- Title: Nali Grail
- Author: Alain "SAM" Savarese
- Platform: Unreal Tournament
- Category: Small Campaign
- Review Score: 27%
A very typical first map packNali Grail is a debut single player outing from Alain "SAM" Savarese and is a very typical first SP map pack. As such it contains very little story, but some cool ideas and a few attempts at interesting architecture amidst a fairly average whole.

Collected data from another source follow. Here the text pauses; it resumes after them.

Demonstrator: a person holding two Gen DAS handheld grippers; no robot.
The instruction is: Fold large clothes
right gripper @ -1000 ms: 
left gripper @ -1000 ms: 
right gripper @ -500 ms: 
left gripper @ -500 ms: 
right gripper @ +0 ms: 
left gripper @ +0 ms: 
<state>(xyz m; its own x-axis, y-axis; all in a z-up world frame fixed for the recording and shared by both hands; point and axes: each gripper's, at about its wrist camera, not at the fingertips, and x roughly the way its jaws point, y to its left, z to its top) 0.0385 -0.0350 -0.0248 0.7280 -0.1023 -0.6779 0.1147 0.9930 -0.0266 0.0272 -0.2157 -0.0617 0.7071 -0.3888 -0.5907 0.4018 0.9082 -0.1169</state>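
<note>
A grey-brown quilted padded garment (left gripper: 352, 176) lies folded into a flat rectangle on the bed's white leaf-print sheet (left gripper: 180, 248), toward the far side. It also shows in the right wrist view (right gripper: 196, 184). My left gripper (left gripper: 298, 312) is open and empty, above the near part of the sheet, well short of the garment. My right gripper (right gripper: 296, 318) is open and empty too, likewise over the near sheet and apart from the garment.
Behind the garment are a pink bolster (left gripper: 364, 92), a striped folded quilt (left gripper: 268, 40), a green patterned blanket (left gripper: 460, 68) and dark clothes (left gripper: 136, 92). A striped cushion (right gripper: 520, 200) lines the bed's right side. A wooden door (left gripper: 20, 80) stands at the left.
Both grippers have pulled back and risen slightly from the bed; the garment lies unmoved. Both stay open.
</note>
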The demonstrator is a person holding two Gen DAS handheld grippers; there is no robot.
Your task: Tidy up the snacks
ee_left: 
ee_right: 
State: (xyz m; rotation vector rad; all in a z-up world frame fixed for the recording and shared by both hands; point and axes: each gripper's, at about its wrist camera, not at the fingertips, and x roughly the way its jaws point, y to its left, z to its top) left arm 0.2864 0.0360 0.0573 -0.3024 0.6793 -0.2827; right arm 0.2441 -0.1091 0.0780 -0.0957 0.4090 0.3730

Translator interaction is limited primarily to the first of the pack's three maps, a short intro map in which the player arrives at an island and gains access to a small castle (a castle whose external dimensions correspond in no way to the size or context of the maps that are to follow). After this, ample opportunities are provided to explore the setting using translator messages thanks to Savarese's use of book decorations and inscription textures, but these opportunities never seem to be taken. As such, the player must simply use his eyes and ears to follow the map pack through from start to finish.
The high point of the pack in design terms is probably the second map, set inside the Nali fortress, where Savarese makes extensive use of the 2D shape editor to liven up a series of basically square rooms and corridors with interesting pillars and barrel vaults. Efforts are also made to create unique light fixtures, only occasionally let down by the use of flames that are masked rather than translucent (resulting in black borders).
Textures are largely well chosen but are aligned very badly or not at all, particularly on the detailed pillars and decorative brushes and on the pack's limited terrain (slightly jagged terrain that has very obviously been created using TerraEdit). There are also one or two abrupt texture transitions that should have been trimmed. It is the texturing that shows up Savarese's inexperience more than anything else, although the widespread use of white lighting (sometimes flickering, sometimes not) and a general lack of light / dark contrast is also something of a giveaway. Sound varies, but is limited primarily to the crackling of torches and a selection of largely well-chosen stock Unreal / UT music tracks.
There's no overall thematic progression between the maps, with the castle interior being so much larger than the exterior, and the third map changing theme completely. Technical execution is also fairly poor, with a number of obvious newbie errors such the aforementioned black-rimmed torch flames, geometry that the player can get stuck in and has to cheat or weapon jump to get out of, dodgy BSP that winks out when the player gets too close, and poorly textured or completely untextured movers.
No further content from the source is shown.